● **WHAT YOU HAVE TO DO**
Up to and including the line that contains "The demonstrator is", reproduce every line exactly, beginning with the first line below.

● **DATA PROVIDED**

--- START ---

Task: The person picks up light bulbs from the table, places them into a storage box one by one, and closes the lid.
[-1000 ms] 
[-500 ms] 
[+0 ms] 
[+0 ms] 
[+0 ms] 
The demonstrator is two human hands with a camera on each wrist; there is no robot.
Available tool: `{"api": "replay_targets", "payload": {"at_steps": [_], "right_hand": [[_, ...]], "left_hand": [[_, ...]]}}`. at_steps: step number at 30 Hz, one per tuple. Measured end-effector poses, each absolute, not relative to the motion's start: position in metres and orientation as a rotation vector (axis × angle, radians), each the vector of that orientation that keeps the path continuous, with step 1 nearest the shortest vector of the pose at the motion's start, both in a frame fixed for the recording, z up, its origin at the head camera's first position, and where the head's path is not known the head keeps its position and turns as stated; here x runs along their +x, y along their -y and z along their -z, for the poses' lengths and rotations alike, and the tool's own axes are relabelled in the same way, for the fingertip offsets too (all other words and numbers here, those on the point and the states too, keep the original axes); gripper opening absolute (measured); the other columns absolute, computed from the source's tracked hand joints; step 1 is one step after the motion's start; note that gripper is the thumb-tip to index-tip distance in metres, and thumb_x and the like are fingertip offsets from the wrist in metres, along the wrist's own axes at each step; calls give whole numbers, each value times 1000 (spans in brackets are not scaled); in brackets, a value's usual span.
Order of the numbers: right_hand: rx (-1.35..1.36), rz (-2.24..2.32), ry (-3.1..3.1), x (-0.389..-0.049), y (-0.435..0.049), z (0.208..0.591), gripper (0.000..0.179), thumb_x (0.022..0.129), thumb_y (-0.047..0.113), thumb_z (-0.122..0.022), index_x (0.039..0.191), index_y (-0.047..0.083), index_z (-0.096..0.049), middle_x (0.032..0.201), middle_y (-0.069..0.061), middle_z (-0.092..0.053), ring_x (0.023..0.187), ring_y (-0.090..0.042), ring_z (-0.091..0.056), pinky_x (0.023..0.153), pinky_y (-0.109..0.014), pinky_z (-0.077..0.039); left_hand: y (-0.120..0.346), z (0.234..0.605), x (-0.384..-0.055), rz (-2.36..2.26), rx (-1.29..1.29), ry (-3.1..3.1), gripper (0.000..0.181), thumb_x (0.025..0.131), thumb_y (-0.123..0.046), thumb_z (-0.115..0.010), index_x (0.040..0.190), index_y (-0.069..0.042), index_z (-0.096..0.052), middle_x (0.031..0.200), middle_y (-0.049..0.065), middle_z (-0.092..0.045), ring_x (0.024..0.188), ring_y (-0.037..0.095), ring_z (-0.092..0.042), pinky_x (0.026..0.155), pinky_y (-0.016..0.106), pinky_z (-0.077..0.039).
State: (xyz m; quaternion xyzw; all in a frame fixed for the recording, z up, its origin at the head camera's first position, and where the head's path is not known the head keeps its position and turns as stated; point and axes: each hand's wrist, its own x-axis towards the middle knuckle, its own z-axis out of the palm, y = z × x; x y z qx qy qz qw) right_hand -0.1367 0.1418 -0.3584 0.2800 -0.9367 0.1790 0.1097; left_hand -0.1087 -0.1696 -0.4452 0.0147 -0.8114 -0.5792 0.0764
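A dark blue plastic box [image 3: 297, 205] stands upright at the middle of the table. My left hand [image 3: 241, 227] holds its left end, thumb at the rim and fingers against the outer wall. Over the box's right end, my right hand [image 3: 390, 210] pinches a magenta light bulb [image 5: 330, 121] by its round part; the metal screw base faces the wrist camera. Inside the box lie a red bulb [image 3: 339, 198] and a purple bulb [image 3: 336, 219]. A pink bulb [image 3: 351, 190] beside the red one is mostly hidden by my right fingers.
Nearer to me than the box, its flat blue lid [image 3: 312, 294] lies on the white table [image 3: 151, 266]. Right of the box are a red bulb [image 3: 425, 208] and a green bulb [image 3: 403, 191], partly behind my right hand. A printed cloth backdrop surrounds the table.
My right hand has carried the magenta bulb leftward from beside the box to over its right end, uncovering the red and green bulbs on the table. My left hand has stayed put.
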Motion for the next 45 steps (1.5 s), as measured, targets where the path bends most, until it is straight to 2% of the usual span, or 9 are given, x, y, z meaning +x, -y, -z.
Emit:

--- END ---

● **RESPONSE**
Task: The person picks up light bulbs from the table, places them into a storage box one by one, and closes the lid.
[-1000 ms] 
[-500 ms] 
[+0 ms] 
[+0 ms] 
[+0 ms] 
The demonstrator is two human hands with a camera on each wrist; there is no robot.

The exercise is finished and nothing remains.